Your assignment:
Without including any images, please transcribe all the lines below exactly.

Supplied material:
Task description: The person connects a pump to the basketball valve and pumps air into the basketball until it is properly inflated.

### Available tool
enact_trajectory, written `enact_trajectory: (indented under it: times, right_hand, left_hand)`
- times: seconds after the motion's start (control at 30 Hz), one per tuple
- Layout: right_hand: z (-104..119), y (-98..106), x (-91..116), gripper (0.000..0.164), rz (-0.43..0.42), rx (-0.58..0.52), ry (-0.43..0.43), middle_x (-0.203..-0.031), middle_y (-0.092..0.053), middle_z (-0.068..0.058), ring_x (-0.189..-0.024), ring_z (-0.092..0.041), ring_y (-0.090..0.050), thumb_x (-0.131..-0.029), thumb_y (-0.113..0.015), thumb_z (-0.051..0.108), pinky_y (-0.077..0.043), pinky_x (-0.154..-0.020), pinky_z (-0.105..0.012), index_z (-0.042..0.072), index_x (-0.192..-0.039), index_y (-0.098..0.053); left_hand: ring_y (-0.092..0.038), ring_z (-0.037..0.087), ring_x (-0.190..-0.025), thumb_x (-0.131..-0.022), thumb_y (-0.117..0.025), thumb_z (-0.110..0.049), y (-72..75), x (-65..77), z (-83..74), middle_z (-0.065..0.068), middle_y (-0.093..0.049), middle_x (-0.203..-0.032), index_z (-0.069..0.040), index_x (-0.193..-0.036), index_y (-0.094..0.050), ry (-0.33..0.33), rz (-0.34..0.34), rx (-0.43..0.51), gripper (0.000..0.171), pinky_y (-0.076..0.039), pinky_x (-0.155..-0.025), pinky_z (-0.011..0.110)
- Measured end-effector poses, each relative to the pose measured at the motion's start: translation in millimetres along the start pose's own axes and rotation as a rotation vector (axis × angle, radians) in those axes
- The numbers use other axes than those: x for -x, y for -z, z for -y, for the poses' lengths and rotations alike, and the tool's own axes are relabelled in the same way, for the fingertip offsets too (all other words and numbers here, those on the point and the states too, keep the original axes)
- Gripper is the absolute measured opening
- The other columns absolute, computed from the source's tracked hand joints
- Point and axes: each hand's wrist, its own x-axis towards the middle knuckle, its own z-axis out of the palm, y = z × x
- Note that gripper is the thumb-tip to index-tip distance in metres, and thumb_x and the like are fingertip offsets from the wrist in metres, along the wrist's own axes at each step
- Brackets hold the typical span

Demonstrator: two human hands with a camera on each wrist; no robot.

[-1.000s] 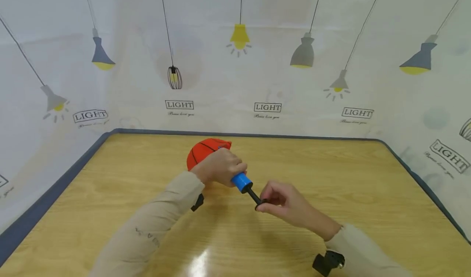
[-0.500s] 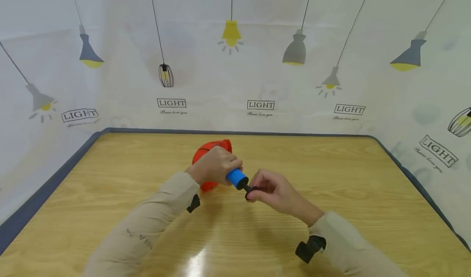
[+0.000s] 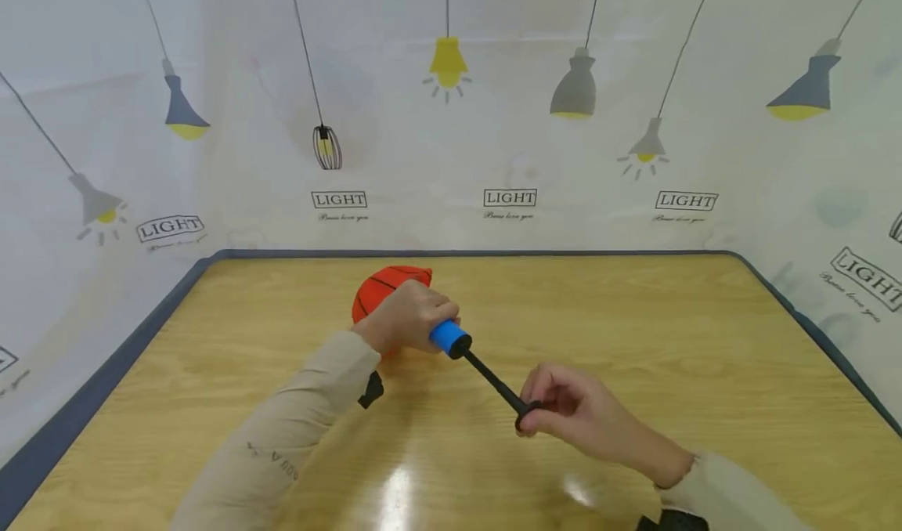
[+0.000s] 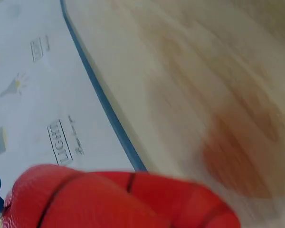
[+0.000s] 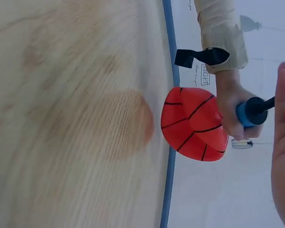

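In the head view my left hand [image 3: 412,317] grips the blue barrel of a hand pump [image 3: 449,338] over the table's middle. My right hand [image 3: 588,417] pinches the black handle at the end of the pump's rod, which is drawn far out of the barrel. Behind the left hand hangs a red ball [image 3: 380,290] with black lines, partly hidden by that hand. It looks dented and half-inflated in the right wrist view, where the ball [image 5: 192,124] shows a fold. A blue pump end meets the ball [image 4: 99,199] at the left wrist view's left edge.
The wooden table [image 3: 599,312] has a dark blue edge [image 3: 564,254] along its back and sides. Behind it hangs a white backdrop [image 3: 395,84] printed with lamps. A black wrist camera [image 3: 371,390] sits below the left sleeve.
The right hand first pushed the rod into the barrel, then pulled it out down and to the right, farther than at the start. The left hand keeps its grip, and the ball shifts slightly.
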Motion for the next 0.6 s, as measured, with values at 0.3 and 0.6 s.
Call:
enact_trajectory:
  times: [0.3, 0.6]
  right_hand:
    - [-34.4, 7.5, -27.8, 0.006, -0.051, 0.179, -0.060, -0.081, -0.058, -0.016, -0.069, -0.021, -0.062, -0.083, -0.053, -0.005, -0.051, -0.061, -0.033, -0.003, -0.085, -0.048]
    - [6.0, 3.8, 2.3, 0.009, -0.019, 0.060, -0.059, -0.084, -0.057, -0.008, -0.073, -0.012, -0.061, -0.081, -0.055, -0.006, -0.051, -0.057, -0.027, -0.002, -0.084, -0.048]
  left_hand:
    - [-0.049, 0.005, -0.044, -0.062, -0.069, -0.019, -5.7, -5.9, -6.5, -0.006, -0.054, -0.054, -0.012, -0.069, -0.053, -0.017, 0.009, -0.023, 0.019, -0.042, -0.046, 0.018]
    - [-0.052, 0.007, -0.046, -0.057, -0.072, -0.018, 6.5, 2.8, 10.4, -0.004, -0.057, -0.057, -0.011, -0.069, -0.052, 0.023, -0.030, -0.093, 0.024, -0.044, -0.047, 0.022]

Task answer:
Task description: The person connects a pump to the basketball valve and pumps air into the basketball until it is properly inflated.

### Available tool
enact_trajectory, written `enact_trajectory: (indented under it: times, right_hand, left_hand)`
- times: seconds after the motion's start (control at 30 Hz), one per tuple
- Layout: right_hand: z (-104..119), y (-98..106), x (-91..116), gripper (0.000..0.164), rz (-0.43..0.42), rx (-0.58..0.52), ry (-0.43..0.43), middle_x (-0.203..-0.031), middle_y (-0.092..0.053), middle_z (-0.068..0.058), ring_x (-0.189..-0.024), ring_z (-0.092..0.041), ring_y (-0.090..0.050), thumb_x (-0.131..-0.029), thumb_y (-0.113..0.015), thumb_z (-0.051..0.108), pinky_y (-0.077..0.043), pinky_x (-0.154..-0.020), pinky_z (-0.105..0.012), index_z (-0.042..0.072), index_x (-0.192..-0.039), index_y (-0.098..0.053); left_hand: ring_y (-0.092..0.038), ring_z (-0.037..0.087), ring_x (-0.190..-0.025), thumb_x (-0.131..-0.022), thumb_y (-0.117..0.025), thumb_z (-0.110..0.049), y (-72..75), x (-65..77), z (-83..74), middle_z (-0.065..0.068), middle_y (-0.093..0.049), middle_x (-0.203..-0.032), index_z (-0.069..0.040), index_x (-0.193..-0.036), index_y (-0.094..0.050), ry (-0.33..0.33), rz (-0.34..0.34), rx (-0.43..0.51), gripper (0.000..0.171), pinky_y (-0.076..0.039), pinky_x (-0.155..-0.025), pinky_z (-0.011..0.110)
- Measured end-effector poses, each relative to the pose measured at the motion's start: translation in millimetres along the start pose's own axes and rotation as a rotation vector (axis × angle, radians) in those axes
- The numbers use other axes than those: x for -x, y for -z, z for -y, for the poses' lengths and rotations alike, and the tool's own axes are relabelled in the same way, for the fingertip offsets too (all other words and numbers here, those on the point and the states too, keep the original axes)
- Gripper is the absolute measured opening
- The other columns absolute, computed from the source's tracked hand joints
- Point and axes: each hand's wrist, its own x-axis towards the middle knuckle, its own z-axis out of the palm, y = z × x
- Note that gripper is the thumb-tip to index-tip distance in metres, and thumb_x and the like are fingertip offsets from the wrist in metres, along the wrist's own axes at each step
- Brackets hold the typical span

Demonstrator: two human hands with a camera on each wrist; no robot.

[-1.000s] 
[-0.500s] 
[+0.000s] 
[+0.000s] 
[+0.000s] 

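In the head view my left hand [image 3: 412,317] grips the blue barrel of a hand pump [image 3: 449,338] over the table's middle. My right hand [image 3: 588,417] pinches the black handle at the end of the pump's rod, which is drawn far out of the barrel. Behind the left hand hangs a red ball [image 3: 380,290] with black lines, partly hidden by that hand. It looks dented and half-inflated in the right wrist view, where the ball [image 5: 192,124] shows a fold. A blue pump end meets the ball [image 4: 99,199] at the left wrist view's left edge.
The wooden table [image 3: 599,312] has a dark blue edge [image 3: 564,254] along its back and sides. Behind it hangs a white backdrop [image 3: 395,84] printed with lamps. A black wrist camera [image 3: 371,390] sits below the left sleeve.
The right hand first pushed the rod into the barrel, then pulled it out down and to the right, farther than at the start. The left hand keeps its grip, and the ball shifts slightly.
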Motion for the next 0.6 s, as measured, with values at 0.3 and 0.6 s.
Call:
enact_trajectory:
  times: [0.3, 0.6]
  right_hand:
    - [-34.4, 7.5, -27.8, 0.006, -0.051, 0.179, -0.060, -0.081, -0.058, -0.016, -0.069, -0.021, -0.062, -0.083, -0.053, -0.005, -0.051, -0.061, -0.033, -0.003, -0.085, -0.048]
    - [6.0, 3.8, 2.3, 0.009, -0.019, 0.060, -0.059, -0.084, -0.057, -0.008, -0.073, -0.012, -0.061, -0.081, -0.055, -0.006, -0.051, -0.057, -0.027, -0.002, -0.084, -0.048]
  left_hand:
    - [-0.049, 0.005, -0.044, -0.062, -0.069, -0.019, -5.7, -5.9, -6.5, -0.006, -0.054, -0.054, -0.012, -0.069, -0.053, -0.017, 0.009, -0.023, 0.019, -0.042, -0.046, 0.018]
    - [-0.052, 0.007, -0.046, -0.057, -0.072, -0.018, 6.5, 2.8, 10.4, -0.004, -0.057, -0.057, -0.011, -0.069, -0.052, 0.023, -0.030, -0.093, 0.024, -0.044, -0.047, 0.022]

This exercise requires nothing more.